ACTIVITY ::
With all pictures omitted, return verbatim the lines from the beginning of the records below through the line containing "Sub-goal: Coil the".

Top of EXCERPTED RECORDS

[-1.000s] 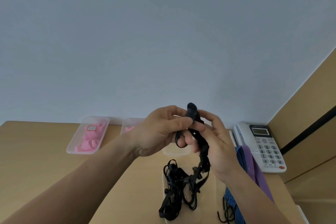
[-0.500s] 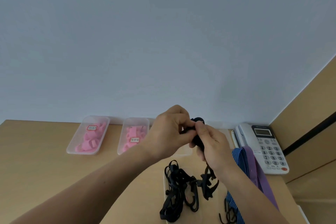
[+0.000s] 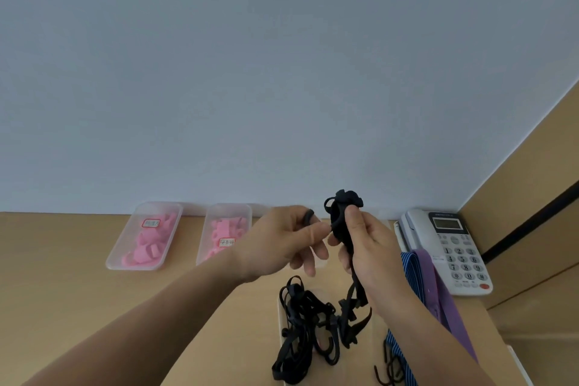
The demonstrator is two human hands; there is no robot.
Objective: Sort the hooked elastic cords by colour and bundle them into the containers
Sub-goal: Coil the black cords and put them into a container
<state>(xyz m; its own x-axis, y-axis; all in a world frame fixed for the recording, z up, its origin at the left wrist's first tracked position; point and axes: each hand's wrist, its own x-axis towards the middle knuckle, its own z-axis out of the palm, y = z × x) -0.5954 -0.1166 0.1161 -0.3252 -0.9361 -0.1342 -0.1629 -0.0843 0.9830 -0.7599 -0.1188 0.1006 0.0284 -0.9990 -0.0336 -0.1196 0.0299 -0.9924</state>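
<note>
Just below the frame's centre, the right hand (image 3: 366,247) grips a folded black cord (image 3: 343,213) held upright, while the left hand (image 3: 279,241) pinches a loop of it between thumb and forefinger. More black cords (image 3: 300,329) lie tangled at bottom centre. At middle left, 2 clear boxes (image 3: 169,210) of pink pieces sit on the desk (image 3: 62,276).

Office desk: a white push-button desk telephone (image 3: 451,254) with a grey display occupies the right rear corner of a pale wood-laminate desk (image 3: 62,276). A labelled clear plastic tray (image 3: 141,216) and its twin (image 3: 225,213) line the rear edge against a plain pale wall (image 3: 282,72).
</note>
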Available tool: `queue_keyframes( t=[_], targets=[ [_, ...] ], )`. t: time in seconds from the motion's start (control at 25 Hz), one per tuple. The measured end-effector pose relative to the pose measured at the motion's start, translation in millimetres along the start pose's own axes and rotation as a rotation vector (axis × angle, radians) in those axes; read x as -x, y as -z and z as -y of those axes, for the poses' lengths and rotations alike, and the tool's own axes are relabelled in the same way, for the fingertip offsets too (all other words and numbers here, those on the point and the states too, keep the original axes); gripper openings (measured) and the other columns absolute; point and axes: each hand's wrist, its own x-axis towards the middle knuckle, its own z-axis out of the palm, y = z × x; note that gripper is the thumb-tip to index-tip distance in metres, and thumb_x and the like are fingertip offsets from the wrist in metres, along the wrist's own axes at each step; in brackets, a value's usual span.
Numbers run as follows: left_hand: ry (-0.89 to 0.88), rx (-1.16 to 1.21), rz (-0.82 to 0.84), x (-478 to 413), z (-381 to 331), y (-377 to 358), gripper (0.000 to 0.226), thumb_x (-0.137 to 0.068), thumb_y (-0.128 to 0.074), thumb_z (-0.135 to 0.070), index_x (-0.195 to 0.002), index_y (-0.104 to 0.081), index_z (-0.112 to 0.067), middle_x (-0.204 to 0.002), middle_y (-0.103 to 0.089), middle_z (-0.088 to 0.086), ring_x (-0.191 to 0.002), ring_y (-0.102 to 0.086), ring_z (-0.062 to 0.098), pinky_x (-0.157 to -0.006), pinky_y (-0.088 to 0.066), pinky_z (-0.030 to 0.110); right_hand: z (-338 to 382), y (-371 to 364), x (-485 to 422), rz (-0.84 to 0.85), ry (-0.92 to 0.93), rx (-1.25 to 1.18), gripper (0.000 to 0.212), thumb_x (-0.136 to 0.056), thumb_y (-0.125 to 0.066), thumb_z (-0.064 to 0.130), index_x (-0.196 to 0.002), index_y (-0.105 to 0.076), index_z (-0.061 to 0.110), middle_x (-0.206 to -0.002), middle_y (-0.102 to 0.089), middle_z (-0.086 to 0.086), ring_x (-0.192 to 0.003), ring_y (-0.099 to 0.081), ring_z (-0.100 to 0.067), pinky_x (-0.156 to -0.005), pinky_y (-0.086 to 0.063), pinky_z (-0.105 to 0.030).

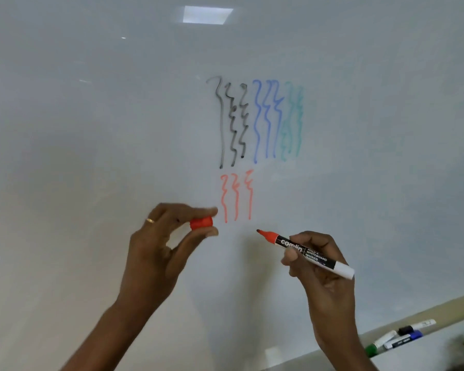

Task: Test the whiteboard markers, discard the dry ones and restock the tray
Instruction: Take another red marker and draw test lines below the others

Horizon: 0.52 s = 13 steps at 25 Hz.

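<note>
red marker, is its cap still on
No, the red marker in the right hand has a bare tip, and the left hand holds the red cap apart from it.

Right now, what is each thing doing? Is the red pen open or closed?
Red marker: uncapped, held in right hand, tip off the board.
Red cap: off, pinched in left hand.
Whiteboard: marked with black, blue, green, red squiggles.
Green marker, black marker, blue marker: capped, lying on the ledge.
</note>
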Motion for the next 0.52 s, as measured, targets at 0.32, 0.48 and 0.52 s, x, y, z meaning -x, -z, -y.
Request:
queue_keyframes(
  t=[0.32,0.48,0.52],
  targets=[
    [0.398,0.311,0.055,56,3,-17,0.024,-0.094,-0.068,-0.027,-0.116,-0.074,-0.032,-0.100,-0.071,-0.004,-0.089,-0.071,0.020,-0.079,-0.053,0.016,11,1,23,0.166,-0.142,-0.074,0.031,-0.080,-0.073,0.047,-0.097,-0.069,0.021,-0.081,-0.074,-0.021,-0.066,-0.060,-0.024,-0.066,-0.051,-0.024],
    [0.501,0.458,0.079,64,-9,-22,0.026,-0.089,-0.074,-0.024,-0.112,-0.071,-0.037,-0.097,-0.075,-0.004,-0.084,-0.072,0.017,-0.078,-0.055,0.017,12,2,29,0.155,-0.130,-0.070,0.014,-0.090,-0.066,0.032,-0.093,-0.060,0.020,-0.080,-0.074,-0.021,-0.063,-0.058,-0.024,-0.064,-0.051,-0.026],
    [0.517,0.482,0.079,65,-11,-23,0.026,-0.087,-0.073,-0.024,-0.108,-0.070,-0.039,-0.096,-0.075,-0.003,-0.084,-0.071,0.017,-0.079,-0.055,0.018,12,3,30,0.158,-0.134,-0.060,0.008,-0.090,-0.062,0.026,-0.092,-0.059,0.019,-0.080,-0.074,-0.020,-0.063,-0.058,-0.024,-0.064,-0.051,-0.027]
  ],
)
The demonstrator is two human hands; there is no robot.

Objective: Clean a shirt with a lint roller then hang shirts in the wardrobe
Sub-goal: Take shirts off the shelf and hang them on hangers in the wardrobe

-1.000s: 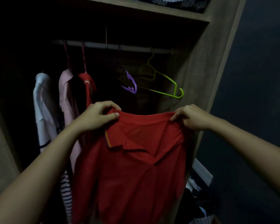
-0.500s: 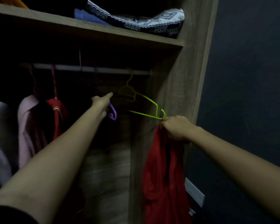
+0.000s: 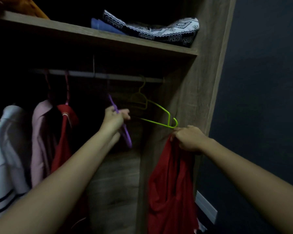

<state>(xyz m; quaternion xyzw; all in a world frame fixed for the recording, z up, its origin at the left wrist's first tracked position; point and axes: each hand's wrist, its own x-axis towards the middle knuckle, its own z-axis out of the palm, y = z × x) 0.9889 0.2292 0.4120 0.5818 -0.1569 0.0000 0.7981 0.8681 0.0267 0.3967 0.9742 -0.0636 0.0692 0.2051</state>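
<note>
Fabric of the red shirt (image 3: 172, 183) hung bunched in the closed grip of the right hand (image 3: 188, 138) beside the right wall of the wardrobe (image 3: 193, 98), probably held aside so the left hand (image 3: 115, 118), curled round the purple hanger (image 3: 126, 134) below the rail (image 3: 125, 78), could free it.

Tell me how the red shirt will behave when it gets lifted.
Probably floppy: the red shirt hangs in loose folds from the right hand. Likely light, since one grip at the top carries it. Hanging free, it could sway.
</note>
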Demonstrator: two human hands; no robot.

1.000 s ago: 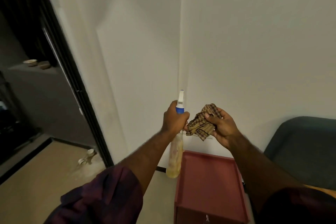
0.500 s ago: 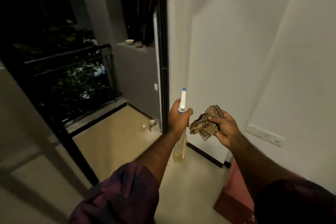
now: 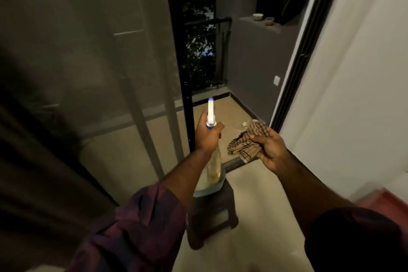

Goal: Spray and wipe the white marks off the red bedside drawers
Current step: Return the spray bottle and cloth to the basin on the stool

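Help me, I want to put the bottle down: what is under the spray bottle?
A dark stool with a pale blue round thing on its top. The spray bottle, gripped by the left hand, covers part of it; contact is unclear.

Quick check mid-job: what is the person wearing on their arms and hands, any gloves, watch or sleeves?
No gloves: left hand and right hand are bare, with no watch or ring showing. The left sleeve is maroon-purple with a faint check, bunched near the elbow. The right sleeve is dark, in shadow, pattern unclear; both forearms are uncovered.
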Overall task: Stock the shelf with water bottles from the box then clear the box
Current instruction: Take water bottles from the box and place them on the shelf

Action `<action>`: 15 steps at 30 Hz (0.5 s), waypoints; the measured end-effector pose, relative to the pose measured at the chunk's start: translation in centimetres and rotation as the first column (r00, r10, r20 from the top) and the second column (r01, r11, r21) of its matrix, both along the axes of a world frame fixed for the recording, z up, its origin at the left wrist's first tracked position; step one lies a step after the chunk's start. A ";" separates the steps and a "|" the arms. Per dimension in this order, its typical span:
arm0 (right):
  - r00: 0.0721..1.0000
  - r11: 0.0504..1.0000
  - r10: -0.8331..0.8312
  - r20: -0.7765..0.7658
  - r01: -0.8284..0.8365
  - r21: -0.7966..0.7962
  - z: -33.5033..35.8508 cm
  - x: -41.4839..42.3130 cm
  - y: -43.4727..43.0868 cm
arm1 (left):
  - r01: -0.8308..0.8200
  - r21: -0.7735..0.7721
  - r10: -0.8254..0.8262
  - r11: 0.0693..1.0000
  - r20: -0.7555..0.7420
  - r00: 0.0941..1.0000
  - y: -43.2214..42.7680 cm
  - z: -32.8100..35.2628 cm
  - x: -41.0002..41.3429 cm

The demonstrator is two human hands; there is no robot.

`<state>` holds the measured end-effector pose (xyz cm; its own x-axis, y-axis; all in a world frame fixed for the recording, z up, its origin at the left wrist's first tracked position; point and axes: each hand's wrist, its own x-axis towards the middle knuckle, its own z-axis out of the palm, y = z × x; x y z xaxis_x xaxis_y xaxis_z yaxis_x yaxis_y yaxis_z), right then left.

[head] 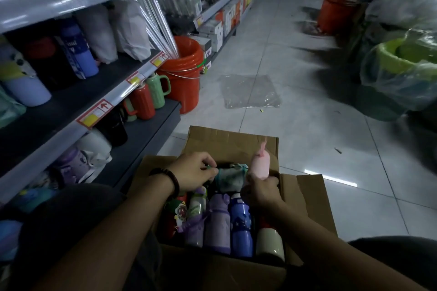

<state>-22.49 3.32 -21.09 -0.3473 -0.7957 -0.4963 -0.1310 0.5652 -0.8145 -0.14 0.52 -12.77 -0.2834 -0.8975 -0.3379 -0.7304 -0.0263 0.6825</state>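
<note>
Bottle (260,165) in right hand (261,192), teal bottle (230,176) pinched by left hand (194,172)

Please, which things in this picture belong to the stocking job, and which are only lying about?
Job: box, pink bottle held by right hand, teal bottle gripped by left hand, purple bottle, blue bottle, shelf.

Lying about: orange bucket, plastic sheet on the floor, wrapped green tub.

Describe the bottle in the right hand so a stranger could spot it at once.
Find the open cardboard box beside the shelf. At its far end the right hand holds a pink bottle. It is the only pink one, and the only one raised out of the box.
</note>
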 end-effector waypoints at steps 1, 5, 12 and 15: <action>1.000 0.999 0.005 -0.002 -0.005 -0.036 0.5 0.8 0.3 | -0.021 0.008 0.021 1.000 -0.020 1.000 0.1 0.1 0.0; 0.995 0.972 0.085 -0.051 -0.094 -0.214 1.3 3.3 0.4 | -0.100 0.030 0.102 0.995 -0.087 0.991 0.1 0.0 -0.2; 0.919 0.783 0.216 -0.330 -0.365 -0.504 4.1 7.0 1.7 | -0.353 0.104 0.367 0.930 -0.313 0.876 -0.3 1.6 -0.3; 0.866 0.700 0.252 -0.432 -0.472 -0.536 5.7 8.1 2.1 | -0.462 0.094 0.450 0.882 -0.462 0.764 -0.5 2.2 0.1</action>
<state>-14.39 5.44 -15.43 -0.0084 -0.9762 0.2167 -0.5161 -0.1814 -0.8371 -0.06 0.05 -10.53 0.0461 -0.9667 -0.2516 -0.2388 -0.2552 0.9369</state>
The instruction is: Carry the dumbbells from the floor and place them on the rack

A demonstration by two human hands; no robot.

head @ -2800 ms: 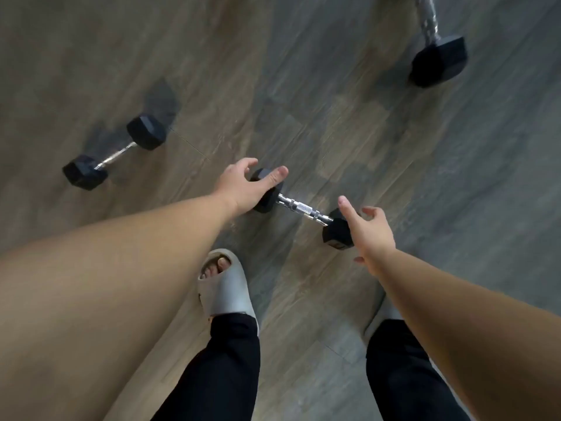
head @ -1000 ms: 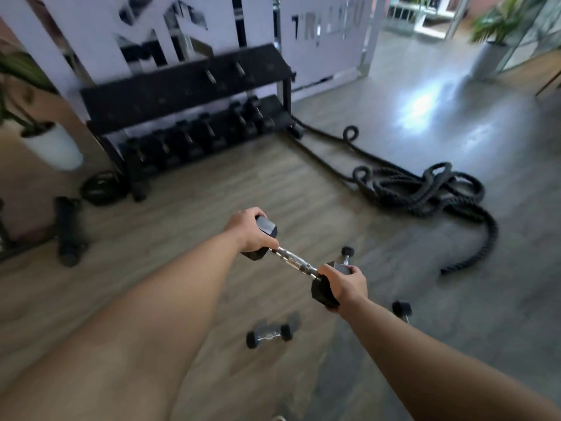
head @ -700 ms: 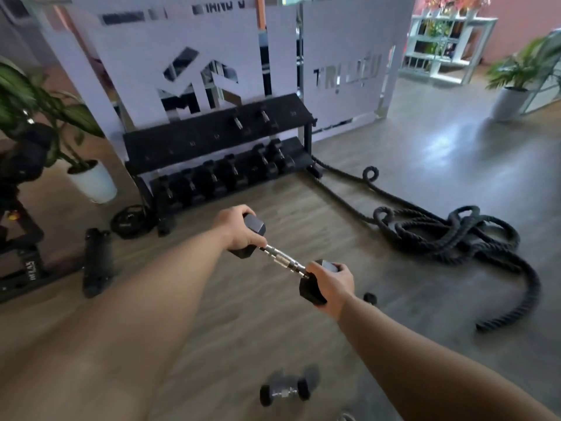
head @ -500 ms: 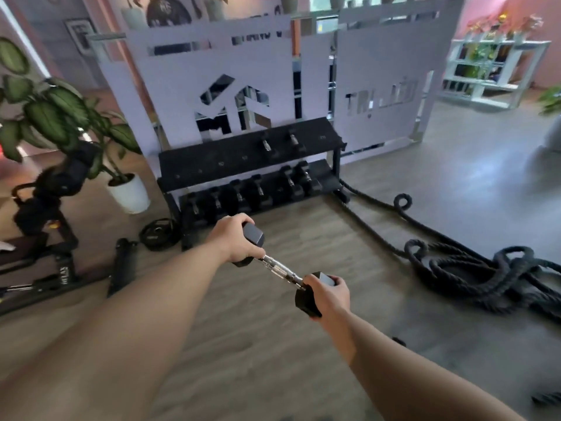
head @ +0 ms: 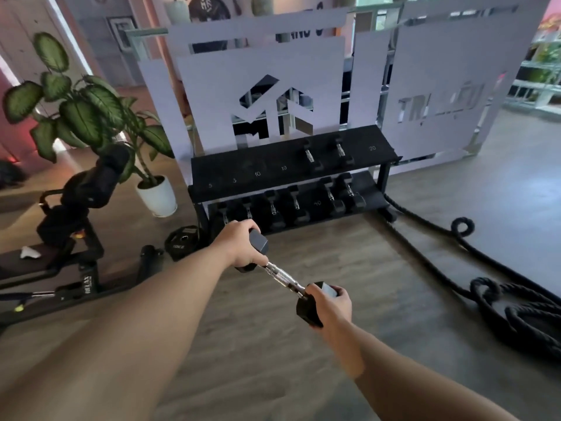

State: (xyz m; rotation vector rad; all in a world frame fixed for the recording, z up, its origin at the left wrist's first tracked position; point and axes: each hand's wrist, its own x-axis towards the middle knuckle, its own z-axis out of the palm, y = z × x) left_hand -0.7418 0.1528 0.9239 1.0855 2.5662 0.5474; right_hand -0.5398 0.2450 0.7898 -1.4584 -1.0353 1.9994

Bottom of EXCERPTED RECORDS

ANSWER SECTION ::
[-1.000s] 
[-0.500s] 
[+0.000s] 
The demonstrator is two human hands; there is no robot.
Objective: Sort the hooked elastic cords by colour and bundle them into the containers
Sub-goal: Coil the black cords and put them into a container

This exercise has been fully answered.